I finally had some time to investigate this. It turns out that only the first keep alive call succeeds, the subsequence ones fail with the error below:
dbug: Hangfire.Azure.Queue.FetchedJob[0]
Unable to execute keep-alive query for job [3b4adeac-1600-4e17-88b4-c702d14d50ab]
System.AggregateException: One or more errors occurred. (Response status code does not indicate success: PreconditionFailed (412); Substatus: 0; ActivityId: 588e58bb-2fad-4d43-acdb-116a0aab26a8; Reason: (
Errors : [
"One of the specified pre-condition is not met. Learn more: https://aka.ms/CosmosDB/sql/errors/precondition-failed"
]
);)
---> Microsoft.Azure.Cosmos.CosmosException : Response status code does not indicate success: PreconditionFailed (412); Substatus: 0; ActivityId: 588e58bb-2fad-4d43-acdb-116a0aab26a8; Reason: (
Errors : [
"One of the specified pre-condition is not met. Learn more: https://aka.ms/CosmosDB/sql/errors/precondition-failed"
]
);
at Microsoft.Azure.Cosmos.ResponseMessage.EnsureSuccessStatusCode()
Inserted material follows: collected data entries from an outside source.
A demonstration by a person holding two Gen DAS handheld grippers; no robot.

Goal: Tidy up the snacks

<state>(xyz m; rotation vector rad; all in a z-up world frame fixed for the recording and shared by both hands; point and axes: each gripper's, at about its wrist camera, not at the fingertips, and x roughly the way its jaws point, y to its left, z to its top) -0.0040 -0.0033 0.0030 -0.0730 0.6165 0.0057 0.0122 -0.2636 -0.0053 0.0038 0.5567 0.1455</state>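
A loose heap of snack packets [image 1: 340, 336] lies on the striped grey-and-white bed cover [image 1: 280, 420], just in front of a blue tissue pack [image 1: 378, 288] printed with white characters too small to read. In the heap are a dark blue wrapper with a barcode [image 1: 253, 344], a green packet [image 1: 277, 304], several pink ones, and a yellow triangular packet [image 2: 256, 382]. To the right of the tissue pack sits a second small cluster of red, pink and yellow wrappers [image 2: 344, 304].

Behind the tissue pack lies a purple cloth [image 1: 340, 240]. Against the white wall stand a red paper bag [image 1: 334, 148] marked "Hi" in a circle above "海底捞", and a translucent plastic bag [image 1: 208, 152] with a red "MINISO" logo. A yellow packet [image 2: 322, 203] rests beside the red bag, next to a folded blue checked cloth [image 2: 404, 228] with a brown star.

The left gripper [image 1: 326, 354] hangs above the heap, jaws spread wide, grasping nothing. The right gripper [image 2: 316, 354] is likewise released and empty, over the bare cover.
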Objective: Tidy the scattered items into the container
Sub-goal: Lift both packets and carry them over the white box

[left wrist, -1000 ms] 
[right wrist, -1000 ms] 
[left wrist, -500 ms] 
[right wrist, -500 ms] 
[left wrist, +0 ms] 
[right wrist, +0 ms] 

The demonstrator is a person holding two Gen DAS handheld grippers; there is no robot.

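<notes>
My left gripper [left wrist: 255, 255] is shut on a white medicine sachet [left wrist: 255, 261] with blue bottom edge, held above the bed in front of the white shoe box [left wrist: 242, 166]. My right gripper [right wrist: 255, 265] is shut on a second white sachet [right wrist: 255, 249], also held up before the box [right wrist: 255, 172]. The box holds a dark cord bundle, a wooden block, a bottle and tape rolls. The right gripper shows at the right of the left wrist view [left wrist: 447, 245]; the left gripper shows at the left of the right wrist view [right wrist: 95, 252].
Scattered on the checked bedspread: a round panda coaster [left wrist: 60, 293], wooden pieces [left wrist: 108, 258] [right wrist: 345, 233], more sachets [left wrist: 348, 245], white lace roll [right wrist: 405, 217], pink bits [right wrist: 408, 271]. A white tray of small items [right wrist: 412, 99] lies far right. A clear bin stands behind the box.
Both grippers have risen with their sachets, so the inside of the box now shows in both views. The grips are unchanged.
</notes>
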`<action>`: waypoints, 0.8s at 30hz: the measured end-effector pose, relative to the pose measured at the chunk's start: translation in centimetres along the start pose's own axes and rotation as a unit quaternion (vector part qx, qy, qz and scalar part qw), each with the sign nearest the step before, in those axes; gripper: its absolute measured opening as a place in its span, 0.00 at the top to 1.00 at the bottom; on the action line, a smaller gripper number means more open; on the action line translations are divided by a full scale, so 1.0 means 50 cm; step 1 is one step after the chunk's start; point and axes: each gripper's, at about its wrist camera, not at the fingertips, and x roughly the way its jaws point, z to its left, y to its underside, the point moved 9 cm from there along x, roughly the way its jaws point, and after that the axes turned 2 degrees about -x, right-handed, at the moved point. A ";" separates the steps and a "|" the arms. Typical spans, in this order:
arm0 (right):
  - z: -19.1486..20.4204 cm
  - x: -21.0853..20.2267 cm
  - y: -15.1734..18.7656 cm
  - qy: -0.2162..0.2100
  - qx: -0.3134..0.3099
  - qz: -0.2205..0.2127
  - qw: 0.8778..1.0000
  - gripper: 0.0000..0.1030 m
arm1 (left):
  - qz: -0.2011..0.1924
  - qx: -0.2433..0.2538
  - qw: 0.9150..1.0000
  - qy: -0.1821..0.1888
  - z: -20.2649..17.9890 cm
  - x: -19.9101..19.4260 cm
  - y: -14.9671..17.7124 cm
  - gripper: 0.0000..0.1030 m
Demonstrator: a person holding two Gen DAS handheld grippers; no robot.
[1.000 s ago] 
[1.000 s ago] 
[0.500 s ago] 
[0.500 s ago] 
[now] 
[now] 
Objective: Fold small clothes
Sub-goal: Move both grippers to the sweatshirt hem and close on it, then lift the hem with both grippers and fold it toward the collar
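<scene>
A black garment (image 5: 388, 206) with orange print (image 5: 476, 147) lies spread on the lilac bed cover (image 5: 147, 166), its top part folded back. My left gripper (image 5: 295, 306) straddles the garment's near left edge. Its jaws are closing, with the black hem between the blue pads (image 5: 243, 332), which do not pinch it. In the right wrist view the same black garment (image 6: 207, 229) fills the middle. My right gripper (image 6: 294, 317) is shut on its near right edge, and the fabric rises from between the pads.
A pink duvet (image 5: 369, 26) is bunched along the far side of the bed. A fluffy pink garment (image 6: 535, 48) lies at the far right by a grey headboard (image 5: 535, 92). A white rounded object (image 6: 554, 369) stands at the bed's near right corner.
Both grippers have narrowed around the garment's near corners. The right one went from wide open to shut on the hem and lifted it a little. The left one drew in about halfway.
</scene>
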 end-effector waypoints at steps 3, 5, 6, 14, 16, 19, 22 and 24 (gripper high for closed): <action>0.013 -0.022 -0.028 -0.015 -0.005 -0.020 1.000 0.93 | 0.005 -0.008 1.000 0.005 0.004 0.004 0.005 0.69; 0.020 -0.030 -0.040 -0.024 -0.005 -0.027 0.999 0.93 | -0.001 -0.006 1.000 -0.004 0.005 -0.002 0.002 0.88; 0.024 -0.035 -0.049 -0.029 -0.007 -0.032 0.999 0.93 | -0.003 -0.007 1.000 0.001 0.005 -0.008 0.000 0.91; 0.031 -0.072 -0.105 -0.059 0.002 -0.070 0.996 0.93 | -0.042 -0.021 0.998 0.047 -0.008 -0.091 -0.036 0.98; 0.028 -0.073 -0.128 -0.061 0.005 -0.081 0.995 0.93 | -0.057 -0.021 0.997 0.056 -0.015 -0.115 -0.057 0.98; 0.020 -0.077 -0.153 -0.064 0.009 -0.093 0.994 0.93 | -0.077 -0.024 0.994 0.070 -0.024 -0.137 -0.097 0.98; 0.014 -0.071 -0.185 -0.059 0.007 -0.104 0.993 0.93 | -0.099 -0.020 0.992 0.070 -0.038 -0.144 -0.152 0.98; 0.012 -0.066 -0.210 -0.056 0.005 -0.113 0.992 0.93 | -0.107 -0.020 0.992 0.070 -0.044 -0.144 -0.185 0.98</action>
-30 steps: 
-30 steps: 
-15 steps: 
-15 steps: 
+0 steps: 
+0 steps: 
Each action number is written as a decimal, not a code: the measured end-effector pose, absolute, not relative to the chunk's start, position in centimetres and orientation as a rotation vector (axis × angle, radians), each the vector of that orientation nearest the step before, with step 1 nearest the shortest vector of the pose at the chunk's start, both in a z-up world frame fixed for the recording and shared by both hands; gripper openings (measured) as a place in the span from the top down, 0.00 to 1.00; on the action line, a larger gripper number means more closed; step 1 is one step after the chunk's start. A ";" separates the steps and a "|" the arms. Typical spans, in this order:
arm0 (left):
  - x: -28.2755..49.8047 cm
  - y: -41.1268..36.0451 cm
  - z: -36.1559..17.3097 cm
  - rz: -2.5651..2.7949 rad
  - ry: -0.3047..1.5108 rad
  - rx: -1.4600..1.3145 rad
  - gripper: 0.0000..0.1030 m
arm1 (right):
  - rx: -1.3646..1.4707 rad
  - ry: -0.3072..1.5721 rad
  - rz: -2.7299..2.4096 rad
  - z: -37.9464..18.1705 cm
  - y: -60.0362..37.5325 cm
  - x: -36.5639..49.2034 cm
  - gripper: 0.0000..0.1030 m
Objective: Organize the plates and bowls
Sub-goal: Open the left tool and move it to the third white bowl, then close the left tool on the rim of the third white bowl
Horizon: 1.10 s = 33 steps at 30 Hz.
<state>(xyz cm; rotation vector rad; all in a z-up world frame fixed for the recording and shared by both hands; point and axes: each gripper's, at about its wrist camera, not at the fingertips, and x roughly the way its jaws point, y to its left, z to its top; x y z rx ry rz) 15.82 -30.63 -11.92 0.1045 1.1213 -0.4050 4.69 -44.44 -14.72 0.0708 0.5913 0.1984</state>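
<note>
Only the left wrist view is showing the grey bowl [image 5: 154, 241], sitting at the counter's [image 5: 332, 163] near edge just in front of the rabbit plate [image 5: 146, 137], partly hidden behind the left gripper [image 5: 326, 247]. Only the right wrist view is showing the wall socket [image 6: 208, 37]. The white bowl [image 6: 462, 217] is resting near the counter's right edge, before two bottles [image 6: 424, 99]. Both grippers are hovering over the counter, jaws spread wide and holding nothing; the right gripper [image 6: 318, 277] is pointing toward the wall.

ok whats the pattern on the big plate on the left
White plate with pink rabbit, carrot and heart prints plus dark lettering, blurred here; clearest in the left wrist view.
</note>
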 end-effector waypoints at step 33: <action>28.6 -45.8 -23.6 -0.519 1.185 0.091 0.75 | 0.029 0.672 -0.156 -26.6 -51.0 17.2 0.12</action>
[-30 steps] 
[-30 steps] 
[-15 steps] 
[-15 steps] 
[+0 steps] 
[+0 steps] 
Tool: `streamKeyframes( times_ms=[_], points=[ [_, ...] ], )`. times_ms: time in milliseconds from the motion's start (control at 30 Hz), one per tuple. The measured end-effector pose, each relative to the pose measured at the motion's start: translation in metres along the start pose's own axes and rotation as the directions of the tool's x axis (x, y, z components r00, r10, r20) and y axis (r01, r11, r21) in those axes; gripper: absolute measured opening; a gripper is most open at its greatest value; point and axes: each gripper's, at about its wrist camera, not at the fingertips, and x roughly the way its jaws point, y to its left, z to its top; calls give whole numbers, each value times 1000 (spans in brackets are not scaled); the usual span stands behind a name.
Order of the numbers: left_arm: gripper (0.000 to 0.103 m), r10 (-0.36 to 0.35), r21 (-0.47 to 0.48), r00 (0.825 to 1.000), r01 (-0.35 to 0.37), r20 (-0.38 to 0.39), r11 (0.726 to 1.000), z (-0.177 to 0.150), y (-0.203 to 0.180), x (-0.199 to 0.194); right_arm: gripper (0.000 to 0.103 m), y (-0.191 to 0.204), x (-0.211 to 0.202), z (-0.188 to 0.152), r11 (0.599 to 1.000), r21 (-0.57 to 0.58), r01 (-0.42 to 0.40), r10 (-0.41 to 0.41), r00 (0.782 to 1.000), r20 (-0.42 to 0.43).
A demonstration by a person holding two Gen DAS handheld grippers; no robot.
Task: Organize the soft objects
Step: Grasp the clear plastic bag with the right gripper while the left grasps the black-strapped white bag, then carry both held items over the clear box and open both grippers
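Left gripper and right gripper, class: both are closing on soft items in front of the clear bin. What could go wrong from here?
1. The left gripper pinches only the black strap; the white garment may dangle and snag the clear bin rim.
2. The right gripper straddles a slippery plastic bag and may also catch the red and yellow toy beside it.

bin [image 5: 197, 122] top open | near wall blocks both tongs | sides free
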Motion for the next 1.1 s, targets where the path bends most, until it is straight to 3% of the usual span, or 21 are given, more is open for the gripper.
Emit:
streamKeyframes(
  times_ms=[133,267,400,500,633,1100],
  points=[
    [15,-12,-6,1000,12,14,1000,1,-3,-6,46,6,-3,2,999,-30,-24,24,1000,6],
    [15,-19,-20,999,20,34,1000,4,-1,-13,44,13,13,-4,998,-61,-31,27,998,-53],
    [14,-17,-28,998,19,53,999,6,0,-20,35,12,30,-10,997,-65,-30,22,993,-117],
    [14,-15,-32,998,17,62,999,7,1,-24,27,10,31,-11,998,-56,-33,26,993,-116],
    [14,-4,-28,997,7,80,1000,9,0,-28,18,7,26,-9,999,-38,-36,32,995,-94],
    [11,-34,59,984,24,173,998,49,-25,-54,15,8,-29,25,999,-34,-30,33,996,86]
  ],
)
at Microsoft.Azure.Cosmos.CosmosResponseFactoryCore.ProcessMessage[T](ResponseMessage responseMessage, Func`2 createResponse)
at Microsoft.Azure.Cosmos.ContainerCore.PatchItemAsync[T](String id, PartitionKey partitionKey, IReadOnlyList`1 patchOperations, ITrace trace, PatchItemRequestOptions requestOptions, CancellationToken cancellationToken)
at Microsoft.Azure.Cosmos.ClientContextCore.RunWithDiagnosticsHelperAsync[TResult](ITrace trace, Func`2 task, Func`2 openTelemetry, String operationName, RequestOptions requestOptions)
at Microsoft.Azure.Cosmos.ClientContextCore.OperationHelperWithRootTraceAsync[TResult](String operationName, RequestOptions requestOptions, Func`2 task, Func`2 openTelemetry, TraceComponent traceComponent, TraceLevel traceLevel)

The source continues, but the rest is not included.